Quote the entries below from the line with "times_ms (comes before" through the line with "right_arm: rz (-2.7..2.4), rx", both ends included, and only those lines.

Dataset entries
:::
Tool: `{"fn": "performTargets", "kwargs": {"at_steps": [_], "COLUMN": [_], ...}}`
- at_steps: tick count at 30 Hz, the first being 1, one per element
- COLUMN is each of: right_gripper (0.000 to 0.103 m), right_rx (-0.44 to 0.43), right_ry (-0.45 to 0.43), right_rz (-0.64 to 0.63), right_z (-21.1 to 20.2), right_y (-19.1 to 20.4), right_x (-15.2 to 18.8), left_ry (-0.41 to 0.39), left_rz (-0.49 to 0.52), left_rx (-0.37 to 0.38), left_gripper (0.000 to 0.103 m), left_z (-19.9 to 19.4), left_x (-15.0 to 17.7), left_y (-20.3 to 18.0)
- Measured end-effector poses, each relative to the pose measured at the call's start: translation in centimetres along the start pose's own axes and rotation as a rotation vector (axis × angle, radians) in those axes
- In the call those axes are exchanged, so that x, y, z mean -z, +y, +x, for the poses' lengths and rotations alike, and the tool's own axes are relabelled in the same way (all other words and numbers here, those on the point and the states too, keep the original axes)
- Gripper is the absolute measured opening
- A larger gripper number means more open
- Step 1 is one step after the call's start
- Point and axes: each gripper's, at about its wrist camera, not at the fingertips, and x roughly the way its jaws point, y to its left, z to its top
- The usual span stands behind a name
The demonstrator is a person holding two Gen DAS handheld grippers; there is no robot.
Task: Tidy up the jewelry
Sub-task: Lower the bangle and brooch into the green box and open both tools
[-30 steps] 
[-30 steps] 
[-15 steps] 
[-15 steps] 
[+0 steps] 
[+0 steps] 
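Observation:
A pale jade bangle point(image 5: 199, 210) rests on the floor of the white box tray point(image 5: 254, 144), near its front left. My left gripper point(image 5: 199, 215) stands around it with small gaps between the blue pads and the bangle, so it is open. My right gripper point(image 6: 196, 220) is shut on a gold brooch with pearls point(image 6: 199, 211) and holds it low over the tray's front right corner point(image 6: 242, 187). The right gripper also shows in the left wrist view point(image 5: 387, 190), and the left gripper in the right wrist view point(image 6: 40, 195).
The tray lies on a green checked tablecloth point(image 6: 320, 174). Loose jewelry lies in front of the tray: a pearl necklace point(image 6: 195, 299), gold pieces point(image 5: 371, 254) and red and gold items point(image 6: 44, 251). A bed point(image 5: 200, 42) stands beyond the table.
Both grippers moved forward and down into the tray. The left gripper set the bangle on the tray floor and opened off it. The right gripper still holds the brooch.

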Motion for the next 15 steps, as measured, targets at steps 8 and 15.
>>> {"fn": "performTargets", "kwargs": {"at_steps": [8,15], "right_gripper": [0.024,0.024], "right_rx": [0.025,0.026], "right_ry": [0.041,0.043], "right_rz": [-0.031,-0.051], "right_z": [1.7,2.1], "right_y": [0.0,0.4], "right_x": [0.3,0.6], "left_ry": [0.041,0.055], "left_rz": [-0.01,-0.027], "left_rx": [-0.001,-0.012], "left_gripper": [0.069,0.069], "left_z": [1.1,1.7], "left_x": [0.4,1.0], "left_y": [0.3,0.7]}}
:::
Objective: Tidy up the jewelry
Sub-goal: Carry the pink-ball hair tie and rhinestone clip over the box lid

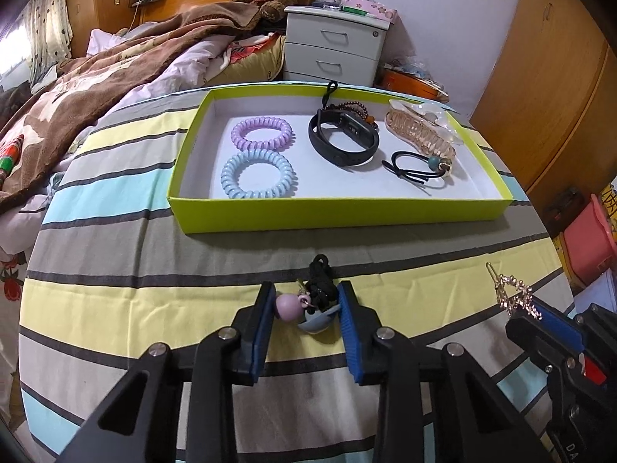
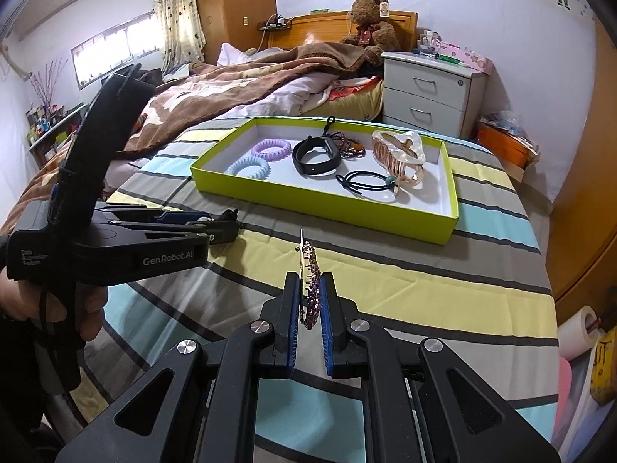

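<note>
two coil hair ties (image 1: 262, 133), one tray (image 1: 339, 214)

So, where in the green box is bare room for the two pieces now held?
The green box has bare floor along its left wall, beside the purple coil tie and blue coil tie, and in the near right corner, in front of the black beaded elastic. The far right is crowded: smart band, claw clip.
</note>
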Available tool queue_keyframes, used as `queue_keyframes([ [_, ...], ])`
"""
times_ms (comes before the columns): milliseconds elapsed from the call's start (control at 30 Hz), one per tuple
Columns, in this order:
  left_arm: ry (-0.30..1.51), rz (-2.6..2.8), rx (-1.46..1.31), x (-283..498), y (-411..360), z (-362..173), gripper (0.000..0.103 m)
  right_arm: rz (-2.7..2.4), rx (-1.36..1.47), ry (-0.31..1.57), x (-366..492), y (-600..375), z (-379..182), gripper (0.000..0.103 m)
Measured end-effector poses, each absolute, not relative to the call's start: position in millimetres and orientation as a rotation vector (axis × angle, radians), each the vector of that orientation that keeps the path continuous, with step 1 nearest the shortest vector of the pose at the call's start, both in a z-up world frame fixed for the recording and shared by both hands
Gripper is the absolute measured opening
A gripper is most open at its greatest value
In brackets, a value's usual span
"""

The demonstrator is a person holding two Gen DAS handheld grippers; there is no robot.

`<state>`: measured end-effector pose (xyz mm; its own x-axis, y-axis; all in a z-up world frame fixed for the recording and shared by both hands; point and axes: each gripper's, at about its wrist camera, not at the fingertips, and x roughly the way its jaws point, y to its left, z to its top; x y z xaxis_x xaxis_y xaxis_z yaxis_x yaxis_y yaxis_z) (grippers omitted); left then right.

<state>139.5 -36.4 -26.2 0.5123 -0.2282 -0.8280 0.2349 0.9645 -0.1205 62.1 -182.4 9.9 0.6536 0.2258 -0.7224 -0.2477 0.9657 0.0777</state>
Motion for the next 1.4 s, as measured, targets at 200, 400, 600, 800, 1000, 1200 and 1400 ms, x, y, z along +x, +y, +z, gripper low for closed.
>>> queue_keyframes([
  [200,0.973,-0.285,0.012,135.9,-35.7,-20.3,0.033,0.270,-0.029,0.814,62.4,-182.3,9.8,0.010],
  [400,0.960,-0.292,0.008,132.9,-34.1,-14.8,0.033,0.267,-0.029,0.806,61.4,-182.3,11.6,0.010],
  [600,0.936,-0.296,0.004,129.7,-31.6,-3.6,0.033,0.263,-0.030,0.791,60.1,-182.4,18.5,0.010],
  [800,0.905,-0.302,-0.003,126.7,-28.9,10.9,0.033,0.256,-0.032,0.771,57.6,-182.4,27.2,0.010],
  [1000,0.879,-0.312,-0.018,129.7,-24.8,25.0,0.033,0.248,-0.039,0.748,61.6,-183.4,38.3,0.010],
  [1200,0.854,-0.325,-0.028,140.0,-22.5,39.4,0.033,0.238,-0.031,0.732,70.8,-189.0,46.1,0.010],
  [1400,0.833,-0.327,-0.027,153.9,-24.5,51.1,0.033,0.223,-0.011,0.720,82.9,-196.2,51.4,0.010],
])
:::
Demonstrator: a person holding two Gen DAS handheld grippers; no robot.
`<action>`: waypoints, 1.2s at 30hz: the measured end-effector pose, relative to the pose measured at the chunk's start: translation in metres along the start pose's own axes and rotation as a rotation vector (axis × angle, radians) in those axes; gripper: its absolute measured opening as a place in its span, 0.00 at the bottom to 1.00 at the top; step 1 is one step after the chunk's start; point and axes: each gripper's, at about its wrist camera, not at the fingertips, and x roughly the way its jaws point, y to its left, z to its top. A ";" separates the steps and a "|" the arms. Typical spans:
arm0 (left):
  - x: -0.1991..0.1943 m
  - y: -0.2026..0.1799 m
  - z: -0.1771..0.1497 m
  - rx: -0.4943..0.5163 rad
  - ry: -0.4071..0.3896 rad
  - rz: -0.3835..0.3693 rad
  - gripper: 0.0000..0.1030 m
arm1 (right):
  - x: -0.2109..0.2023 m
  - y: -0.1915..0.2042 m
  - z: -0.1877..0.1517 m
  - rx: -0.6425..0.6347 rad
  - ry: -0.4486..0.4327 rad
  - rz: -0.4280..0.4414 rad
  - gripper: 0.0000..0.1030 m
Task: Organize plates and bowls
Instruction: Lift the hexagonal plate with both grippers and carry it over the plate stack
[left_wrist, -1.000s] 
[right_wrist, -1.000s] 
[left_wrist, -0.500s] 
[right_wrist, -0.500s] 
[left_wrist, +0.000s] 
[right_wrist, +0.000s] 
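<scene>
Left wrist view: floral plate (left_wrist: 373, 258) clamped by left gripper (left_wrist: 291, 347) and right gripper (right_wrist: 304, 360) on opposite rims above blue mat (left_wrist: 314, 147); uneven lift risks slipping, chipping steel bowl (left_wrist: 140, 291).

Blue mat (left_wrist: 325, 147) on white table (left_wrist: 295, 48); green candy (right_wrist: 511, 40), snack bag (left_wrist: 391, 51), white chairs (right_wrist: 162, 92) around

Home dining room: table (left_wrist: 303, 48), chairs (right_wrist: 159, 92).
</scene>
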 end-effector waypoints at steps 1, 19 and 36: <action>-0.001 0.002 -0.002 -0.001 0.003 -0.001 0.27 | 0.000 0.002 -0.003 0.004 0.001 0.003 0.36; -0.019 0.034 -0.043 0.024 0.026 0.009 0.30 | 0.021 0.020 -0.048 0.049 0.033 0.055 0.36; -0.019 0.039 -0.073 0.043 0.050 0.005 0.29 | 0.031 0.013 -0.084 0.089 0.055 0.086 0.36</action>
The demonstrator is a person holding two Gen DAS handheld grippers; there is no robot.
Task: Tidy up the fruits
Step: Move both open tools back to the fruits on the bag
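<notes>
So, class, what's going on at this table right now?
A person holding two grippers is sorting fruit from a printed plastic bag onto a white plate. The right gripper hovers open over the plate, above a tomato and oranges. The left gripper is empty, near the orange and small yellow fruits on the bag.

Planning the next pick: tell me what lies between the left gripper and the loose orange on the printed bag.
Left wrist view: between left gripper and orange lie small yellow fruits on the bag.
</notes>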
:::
**Problem solution**.
times_ms (comes before the columns): milliseconds elapsed from the call's start (control at 30 Hz), one per tuple
Columns, in this order:
  left_arm: ry (-0.30..1.51), rz (-2.6..2.8), rx (-1.46..1.31), x (-283..498), y (-411..360), z (-362..173), gripper (0.000..0.103 m)
  right_arm: rz (-2.7..2.4), rx (-1.36..1.47), ry (-0.31..1.57), x (-366..492), y (-600..375), z (-379..182), gripper (0.000..0.103 m)

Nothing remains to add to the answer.